======== EXCERPTED DATA

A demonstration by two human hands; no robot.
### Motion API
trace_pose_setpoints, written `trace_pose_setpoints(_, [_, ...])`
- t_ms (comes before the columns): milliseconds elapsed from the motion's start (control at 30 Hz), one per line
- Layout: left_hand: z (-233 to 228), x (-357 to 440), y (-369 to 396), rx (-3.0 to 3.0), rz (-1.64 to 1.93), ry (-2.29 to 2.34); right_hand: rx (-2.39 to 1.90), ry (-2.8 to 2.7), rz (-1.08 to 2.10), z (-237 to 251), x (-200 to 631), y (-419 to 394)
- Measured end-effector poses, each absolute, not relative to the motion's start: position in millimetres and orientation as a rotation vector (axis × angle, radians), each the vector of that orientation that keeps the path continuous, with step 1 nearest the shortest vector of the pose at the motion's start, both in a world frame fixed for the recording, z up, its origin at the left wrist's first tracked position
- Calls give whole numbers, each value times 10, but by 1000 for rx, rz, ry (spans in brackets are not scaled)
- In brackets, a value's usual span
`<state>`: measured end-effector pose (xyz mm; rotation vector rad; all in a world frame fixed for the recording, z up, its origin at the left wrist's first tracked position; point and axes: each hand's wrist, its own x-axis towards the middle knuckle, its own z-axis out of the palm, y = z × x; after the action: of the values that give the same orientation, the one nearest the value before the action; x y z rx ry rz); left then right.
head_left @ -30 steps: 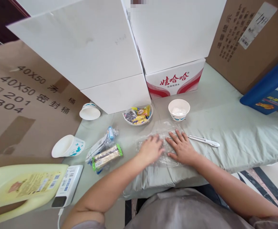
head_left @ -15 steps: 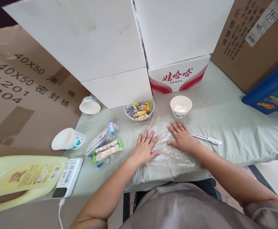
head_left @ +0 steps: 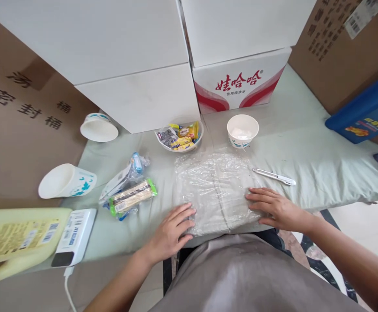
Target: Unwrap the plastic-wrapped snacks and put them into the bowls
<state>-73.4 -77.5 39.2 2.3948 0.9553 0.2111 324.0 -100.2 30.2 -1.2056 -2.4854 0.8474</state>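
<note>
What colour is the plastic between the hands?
The plastic is clear, best seen in the head view.

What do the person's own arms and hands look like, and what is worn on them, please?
The left hand and right hand are bare, with no gloves, rings or watch to be seen. The left forearm and right forearm show no sleeve within the frame. A plain grey-brown top covers the torso.

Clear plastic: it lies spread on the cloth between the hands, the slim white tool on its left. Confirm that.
Wrong side: the head view shows the slim white tool on the right of the clear plastic. The rest stands.
</note>
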Motion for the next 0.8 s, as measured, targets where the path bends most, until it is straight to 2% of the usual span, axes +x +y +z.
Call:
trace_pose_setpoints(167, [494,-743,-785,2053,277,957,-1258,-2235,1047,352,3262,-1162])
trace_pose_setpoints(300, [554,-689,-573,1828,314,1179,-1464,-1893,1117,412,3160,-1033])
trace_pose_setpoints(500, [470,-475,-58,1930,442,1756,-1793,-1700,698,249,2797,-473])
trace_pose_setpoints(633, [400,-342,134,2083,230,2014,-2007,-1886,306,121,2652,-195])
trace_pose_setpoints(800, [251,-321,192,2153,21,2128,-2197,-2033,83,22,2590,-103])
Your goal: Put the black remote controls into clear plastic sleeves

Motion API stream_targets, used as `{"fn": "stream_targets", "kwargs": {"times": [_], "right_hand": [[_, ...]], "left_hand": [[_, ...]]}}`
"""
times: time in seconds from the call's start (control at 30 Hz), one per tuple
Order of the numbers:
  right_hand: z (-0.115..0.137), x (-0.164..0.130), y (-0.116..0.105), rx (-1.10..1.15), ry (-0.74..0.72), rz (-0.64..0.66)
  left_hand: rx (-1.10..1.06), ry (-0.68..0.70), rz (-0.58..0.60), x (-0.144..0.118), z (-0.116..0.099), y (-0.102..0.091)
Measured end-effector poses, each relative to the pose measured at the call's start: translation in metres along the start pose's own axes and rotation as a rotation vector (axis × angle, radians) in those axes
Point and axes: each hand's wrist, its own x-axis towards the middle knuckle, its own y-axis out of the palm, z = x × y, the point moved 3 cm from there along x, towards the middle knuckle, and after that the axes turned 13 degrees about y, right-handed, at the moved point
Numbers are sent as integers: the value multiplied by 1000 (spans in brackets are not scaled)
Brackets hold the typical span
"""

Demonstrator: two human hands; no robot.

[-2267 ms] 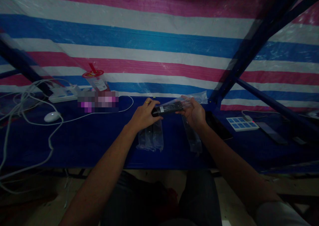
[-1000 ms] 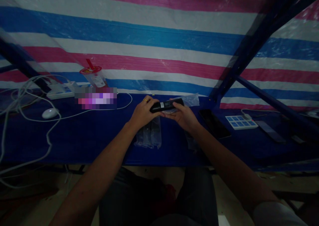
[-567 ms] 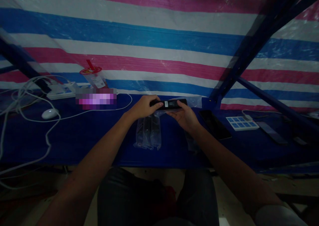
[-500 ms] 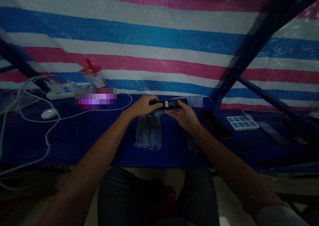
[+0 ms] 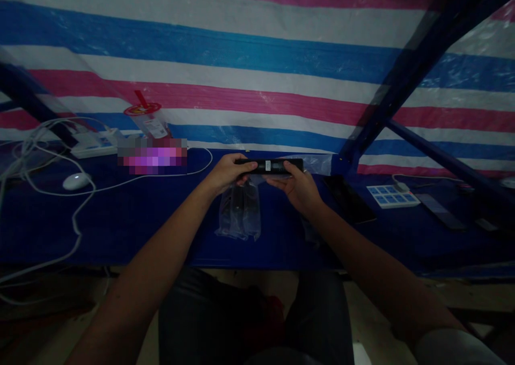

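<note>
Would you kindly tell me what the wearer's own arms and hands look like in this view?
The left hand and right hand are bare, without gloves, and no watch shows on either wrist. A plain, pale grey fabric sleeve covers part of the right arm; no sleeve shows on the left arm.

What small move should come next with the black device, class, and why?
Perhaps ease the black device leftward, away from the clear plastic: the left hand grips one end, and the plastic shows beyond the other, which the right hand holds.
</note>
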Motion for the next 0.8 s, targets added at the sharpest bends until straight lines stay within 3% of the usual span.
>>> {"fn": "stream_targets", "kwargs": {"times": [0.23,0.6,0.73,0.8], "right_hand": [[4,-3,1,-11,-48,-68],[9,-6,2,-15,-74,-103],[9,-4,0,-7,-74,-114],[9,-2,-2,-4,-69,-123]], "left_hand": [[-98,-25,-52,-2,-3,10],[-78,24,-50,-3,-3,15],[17,53,-29,-3,-2,15],[148,133,-37,-3,-4,15]]}}
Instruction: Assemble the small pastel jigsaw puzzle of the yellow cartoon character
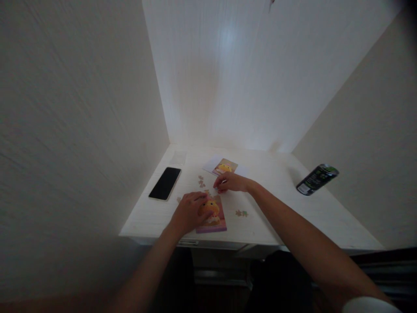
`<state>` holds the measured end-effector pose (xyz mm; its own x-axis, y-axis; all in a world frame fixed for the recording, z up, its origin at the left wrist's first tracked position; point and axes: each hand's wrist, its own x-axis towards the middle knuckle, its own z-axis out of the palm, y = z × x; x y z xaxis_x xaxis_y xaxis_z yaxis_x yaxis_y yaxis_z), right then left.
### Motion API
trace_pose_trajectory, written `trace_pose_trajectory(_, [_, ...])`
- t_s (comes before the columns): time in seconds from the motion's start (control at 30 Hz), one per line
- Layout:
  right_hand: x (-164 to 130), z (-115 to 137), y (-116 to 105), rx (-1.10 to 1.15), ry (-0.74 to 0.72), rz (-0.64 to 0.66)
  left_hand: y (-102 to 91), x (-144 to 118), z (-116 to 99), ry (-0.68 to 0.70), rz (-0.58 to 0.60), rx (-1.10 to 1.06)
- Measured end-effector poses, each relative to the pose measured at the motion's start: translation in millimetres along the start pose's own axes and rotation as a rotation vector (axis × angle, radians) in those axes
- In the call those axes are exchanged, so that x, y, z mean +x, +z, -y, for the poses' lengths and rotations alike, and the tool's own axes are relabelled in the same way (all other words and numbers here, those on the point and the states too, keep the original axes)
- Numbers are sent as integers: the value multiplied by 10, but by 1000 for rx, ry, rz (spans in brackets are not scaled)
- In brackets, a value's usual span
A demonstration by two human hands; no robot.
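Note:
A small jigsaw puzzle with a yellow cartoon figure on pink lies near the front edge of a white table. My left hand rests flat on the puzzle's left part, fingers down on it. My right hand sits just beyond the puzzle's top edge, fingertips pinched on what looks like a small puzzle piece; the piece itself is too small to make out. Loose pieces lie just left of that hand, and two more pieces lie right of the puzzle.
A picture card with the same yellow figure lies farther back on a white sheet. A black phone lies at the table's left. A dark drink can stands at the right. White walls close in on the left, back and right.

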<state>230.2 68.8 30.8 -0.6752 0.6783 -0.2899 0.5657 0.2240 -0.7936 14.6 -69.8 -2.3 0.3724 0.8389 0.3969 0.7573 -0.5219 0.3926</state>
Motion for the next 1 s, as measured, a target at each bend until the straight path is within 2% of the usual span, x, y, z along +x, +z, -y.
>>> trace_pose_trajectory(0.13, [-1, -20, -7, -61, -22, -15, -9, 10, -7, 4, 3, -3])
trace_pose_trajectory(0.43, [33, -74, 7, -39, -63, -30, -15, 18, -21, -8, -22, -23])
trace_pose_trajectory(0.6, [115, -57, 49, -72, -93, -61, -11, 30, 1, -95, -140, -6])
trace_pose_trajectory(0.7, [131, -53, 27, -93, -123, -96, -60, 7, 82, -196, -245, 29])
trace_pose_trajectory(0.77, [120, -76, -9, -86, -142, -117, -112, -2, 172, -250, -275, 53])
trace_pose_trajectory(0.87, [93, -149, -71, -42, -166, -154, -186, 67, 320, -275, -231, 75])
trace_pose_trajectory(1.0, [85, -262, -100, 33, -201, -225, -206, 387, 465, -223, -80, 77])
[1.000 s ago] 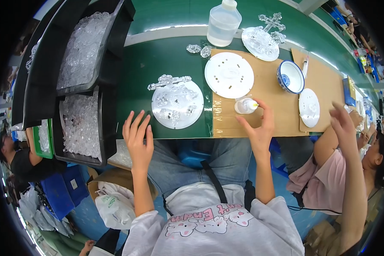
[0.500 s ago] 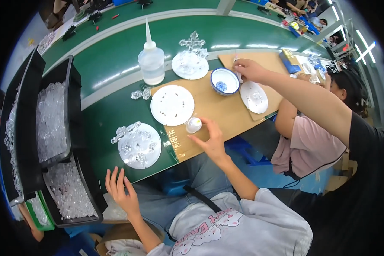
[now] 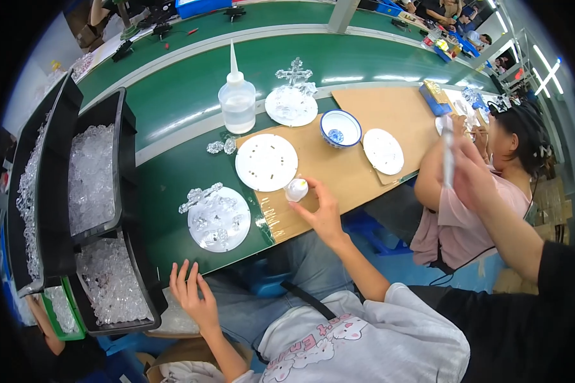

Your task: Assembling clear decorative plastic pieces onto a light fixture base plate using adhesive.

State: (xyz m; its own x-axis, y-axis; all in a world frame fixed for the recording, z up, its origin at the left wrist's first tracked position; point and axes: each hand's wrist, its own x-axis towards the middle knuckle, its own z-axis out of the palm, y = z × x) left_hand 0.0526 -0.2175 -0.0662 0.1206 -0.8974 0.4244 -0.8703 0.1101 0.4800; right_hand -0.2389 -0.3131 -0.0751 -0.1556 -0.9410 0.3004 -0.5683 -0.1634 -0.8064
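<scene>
My right hand [image 3: 324, 214] curls its thumb and index finger round a small whitish, see-through round container [image 3: 296, 189] with a yellow spot, at the near edge of the cardboard. Just behind it lies a white round disc [image 3: 267, 163] with small dark marks. My left hand [image 3: 195, 300] is open and holds nothing, its fingers spread below the near table edge. The closest thing on the table to it is a white disc [image 3: 227, 220] bearing clear faceted pieces, with a clear cross-shaped ornament [image 3: 200, 197] at its rim.
Black bins [image 3: 94, 179] of clear pieces stand at left. A squeeze bottle [image 3: 238, 105] with a long nozzle, a disc with an upright clear cross [image 3: 293, 72], a blue-rimmed bowl [image 3: 340, 139] and another white disc [image 3: 383, 152] stand farther back. Another person's arm [image 3: 492, 198] reaches in at right.
The other person's hand has moved from beside the bowl toward the right and nearer, carrying a blurred pale long thing. My hands keep nearly the same pose; the whole view has shifted slightly.
</scene>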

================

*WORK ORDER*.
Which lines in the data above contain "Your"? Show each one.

*RESULT OF THIS EXERCISE*.
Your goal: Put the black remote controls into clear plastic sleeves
Your task: Assembling clear decorative plastic pieces onto a light fixture base plate using adhesive.

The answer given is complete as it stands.